Mortgage Rates Drop 5 bps to 6.47% as Primary Spreads Compress to 198 bps
30-year rates fall while 10-year Treasury rises 6 bps to 4.49%, delivering 11 bp spread compression from Tuesday highs
- •Primary spreads compressed 11 bps to 198 bps as 30-year rates fell 5 bps while 10-year Treasury rose 6 bps
- •Spread tightening represents largest single-day compression in current cycle, retreating from Tuesday's 209 bp high
- •Consumer sentiment at 49.8 and jobless claims at 226K provide mixed economic backdrop for borrower demand
Primary mortgage markets delivered significant relief Wednesday as the 30-year fixed rate declined 5 bps to 6.47% (Freddie Mac PMMS) while the 10-year Treasury yield climbed 6 bps to 4.49% (FRED). This dual movement compressed primary spreads by 11 bps to 198 bps, retreating from Tuesday's cycle high of 209 bps and suggesting mortgage pricing has found better equilibrium after this week's volatility. The yield curve steepened to 29 bps (FRED) as the 2-year Treasury held steady at 4.20%, indicating market positioning around Federal Reserve policy expectations.
The compression represents the most significant single-day tightening in primary spreads since this recent cycle began, potentially signaling renewed secondary market demand or improved liquidity conditions.
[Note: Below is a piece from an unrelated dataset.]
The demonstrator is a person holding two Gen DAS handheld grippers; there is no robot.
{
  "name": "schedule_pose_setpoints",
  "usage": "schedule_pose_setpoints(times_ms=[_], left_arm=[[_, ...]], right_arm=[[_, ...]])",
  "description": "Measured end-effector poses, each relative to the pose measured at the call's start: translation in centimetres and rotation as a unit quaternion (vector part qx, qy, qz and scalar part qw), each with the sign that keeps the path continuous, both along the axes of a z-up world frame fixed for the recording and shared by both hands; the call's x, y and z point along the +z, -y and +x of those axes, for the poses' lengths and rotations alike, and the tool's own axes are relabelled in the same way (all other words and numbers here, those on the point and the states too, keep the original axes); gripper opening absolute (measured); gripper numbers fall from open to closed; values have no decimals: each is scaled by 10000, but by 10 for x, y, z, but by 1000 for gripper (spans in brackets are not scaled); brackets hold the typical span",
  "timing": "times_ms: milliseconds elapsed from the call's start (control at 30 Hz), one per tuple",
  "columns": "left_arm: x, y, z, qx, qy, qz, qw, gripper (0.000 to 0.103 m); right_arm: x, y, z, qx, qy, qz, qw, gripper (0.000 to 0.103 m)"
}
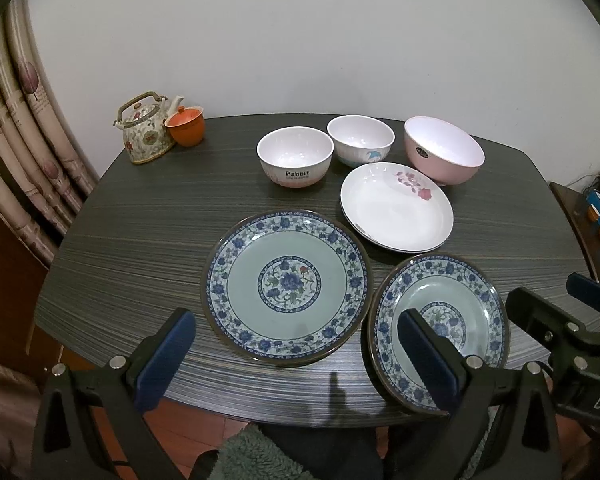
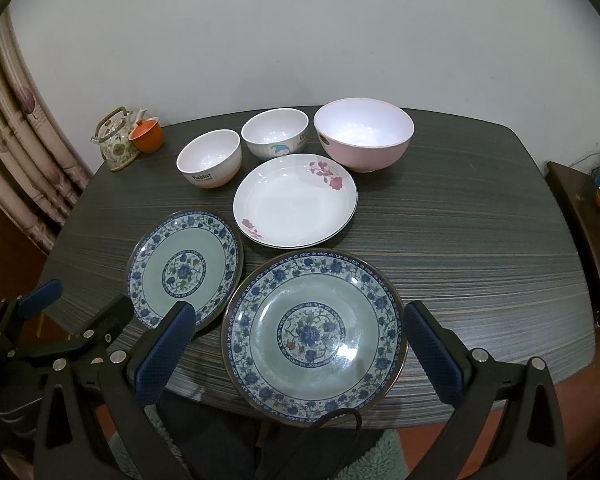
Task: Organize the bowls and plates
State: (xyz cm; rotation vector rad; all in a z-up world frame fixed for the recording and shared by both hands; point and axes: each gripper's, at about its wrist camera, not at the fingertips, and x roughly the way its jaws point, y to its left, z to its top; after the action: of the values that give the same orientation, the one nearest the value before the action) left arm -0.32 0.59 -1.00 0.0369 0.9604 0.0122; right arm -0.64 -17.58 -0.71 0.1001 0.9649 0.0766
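Observation:
Two blue-flowered plates lie side by side at the table's near edge: the left plate (image 1: pixel 286 292) (image 2: pixel 184 268) and the right plate (image 1: pixel 460 316) (image 2: pixel 314 334). Behind them sits a white plate with pink flowers (image 1: pixel 396 208) (image 2: pixel 296 200). Along the back stand a white "Rabbit" bowl (image 1: pixel 294 156) (image 2: pixel 208 158), a white bowl with a blue cartoon (image 1: pixel 360 140) (image 2: pixel 274 134) and a larger pink bowl (image 1: pixel 444 150) (image 2: pixel 364 138). My left gripper (image 1: pixel 300 356) (image 2: pixel 76 304) hovers open before the left plate. My right gripper (image 2: pixel 300 354) (image 1: pixel 556 296) is open before the right plate. Neither holds anything.
A floral teapot (image 1: pixel 144 132) (image 2: pixel 116 140) and an orange lidded cup (image 1: pixel 186 126) (image 2: pixel 148 136) stand at the back left corner of the dark wood-grain table (image 1: pixel 140 240) (image 2: pixel 480 240). Curtains (image 1: pixel 28 128) hang left; a low cabinet (image 2: pixel 580 208) stands right.

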Motion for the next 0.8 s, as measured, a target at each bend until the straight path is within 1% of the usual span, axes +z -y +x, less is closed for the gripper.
schedule_pose_setpoints(times_ms=[800], left_arm=[[-7, 2, 4, 36, -196, 58, 9998, 103]], right_arm=[[-4, 1, -1, -29, -39, 30, 10000, 102]])
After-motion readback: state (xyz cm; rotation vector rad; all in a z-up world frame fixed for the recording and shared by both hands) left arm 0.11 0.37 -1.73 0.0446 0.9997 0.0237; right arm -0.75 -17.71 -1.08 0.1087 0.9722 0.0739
Consumer sentiment remains pressured at 49.8 (U. Michigan), while initial jobless claims held at 226K, providing mixed signals on economic momentum that may influence borrower behavior and loan performance expectations.
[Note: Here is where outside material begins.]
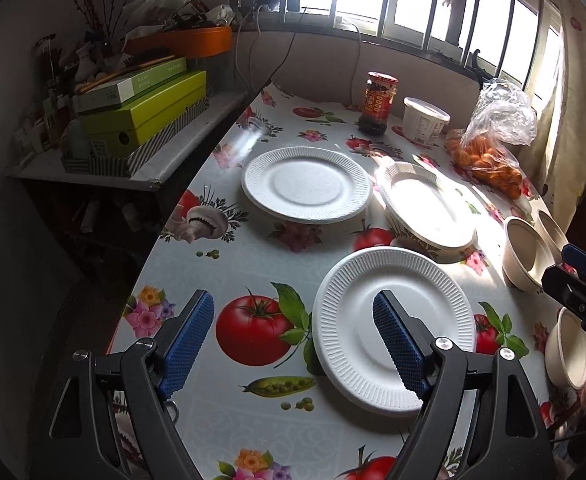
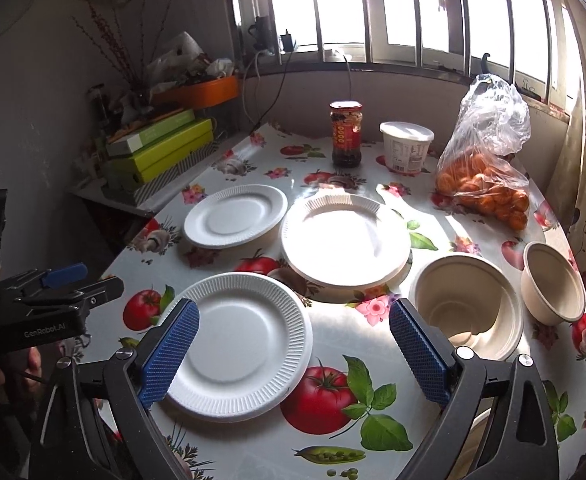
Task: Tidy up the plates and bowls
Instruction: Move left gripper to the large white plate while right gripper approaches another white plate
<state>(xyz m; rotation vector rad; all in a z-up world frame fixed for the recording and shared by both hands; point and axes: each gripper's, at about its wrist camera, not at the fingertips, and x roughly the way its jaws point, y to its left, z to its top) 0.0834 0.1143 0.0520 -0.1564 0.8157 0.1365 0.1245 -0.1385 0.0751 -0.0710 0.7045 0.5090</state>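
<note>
- Left gripper [image 1: 293,338] spread wide, holding nothing, hovering over the near plate [image 1: 393,330] on the tabletop [image 1: 221,272].
- Right gripper [image 2: 293,356] likewise gaping and empty, above the same plate's right edge.
- Two more plates [image 2: 235,216] [image 2: 345,244] farther back, side by side.
- Bowls [image 2: 467,306] [image 2: 553,282] right of the plates, near a bag of oranges [image 2: 485,188].

Domestic dining corner. A round table under a glossy fruit-and-flower printed oilcloth [image 2: 333,420] carries white paper plates [image 2: 237,344]; at twelve o'clock, a red-lidded sauce jar [image 2: 346,134] below a barred window [image 2: 373,8]; at ten o'clock, stacked green cardboard boxes [image 2: 161,152].
</note>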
For QC and risk teams, today's spread compression warrants close monitoring of pipeline dynamics and potential volume increases as rates become more attractive. The 11 bp improvement in spreads suggests pricing models should be recalibrated for current market conditions, particularly given the rapid shifts between Tuesday's widening and today's compression. Risk officers should evaluate whether this represents a sustainable tightening or temporary relief, with particular attention to secondary market execution and investor appetite ahead of typical mid-month settlement cycles.
AWACS Intelligence is generated by AI using publicly available data. Content is observational and informational only. It does not constitute financial, legal, or regulatory advice. Data sourced from FRED, FHA Neighborhood Watch, CFPB, and other public repositories. Flightline HQ is not responsible for data accuracy from upstream sources.